• Dataset excerpt

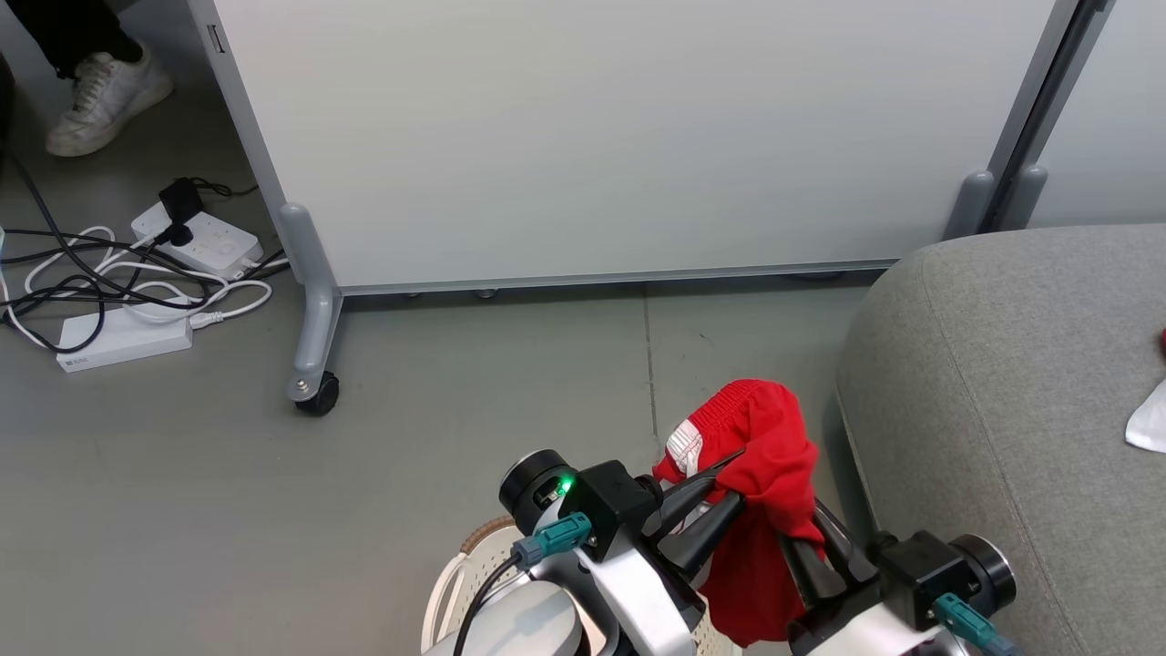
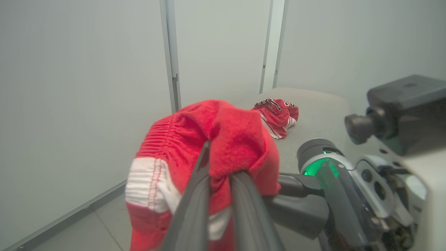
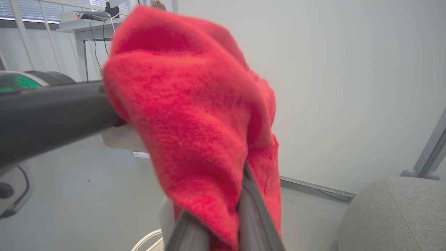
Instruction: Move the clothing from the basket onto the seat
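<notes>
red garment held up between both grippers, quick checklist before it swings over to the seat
1. left gripper pinched on the red garment: ok.
2. right gripper closed with fabric between its fingers: ok.
3. red garment's hanging end clear of the basket: cannot tell, it is hidden.
4. bare landing room on the seat: ok; the other garment lies farther along it.
5. floor between red garment and seat free of obstacles: ok.
6. person's shoe far from both grippers: ok.

The head camera looks down from above. Both wrist cameras sit close against the clothing [image 2: 226,139], shared by all views.
</notes>
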Robot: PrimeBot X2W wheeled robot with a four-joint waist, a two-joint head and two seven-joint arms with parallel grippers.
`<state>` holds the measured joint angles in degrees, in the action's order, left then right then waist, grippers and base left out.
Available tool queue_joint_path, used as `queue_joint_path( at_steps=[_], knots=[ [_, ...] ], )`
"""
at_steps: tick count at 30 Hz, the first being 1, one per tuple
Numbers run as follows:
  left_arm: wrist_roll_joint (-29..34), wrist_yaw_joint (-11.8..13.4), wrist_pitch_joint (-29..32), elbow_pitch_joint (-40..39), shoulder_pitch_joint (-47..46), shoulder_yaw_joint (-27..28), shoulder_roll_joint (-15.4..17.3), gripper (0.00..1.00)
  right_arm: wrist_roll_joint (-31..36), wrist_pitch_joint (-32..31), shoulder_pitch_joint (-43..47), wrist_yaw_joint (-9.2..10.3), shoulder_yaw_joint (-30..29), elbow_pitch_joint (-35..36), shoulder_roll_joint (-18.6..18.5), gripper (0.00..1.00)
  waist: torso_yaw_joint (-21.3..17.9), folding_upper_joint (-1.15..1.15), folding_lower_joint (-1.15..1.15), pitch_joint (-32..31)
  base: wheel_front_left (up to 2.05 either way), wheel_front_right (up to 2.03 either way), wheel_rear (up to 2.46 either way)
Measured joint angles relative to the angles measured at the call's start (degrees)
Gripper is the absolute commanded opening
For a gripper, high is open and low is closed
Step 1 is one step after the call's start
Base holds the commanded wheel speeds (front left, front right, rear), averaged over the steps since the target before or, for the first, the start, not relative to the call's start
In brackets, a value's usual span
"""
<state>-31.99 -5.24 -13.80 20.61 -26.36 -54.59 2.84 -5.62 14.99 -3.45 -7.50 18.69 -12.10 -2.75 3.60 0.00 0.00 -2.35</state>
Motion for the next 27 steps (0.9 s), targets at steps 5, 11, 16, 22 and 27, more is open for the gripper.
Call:
queue_joint_path(
  at_steps=[5,11,16,22,27],
  knots=[
    [-0.15,0.11,-0.1,0.43,-0.29,0.01,0.0,0.0,-0.51,0.0,-0.14,0.0,-0.81,0.7,0.0,0.0,-0.01,0.0,0.0,-0.05,0.0,0.0,0.0],
    [0.52,0.53,-0.56,0.88,-0.56,0.12,0.15,1.0,-0.43,0.0,-0.13,0.01,-2.34,2.68,0.01,0.0,0.17,0.0,0.0,-0.34,0.0,0.0,0.0],
    [2.23,0.73,-0.96,2.46,-0.46,0.42,1.49,1.0,0.64,0.0,-0.1,0.01,-5.09,3.99,0.02,0.0,0.32,0.0,0.0,-0.5,0.0,0.0,0.0],
    [3.47,-1.27,-1.11,4.6,2.42,-1.32,3.02,1.0,2.15,0.0,0.76,0.01,-9.88,5.71,0.0,0.0,0.38,0.0,0.0,-0.61,0.0,0.0,0.0],
    [3.89,-1.82,-1.24,3.98,5.6,-0.07,3.59,1.0,2.88,0.0,1.71,0.01,-13.02,6.46,-0.01,0.0,-0.03,0.0,0.0,-0.56,0.0,0.0,0.0]
  ],
)
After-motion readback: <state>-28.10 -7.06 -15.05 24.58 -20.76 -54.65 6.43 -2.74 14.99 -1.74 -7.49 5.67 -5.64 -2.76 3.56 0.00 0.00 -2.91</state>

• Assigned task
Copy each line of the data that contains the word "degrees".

• Answer for the task
`<state>` holds the measured joint angles in degrees, in the action's order, left then right then waist, grippers and base left out.
Measured joint angles relative to the angles measured at the call's start (degrees)

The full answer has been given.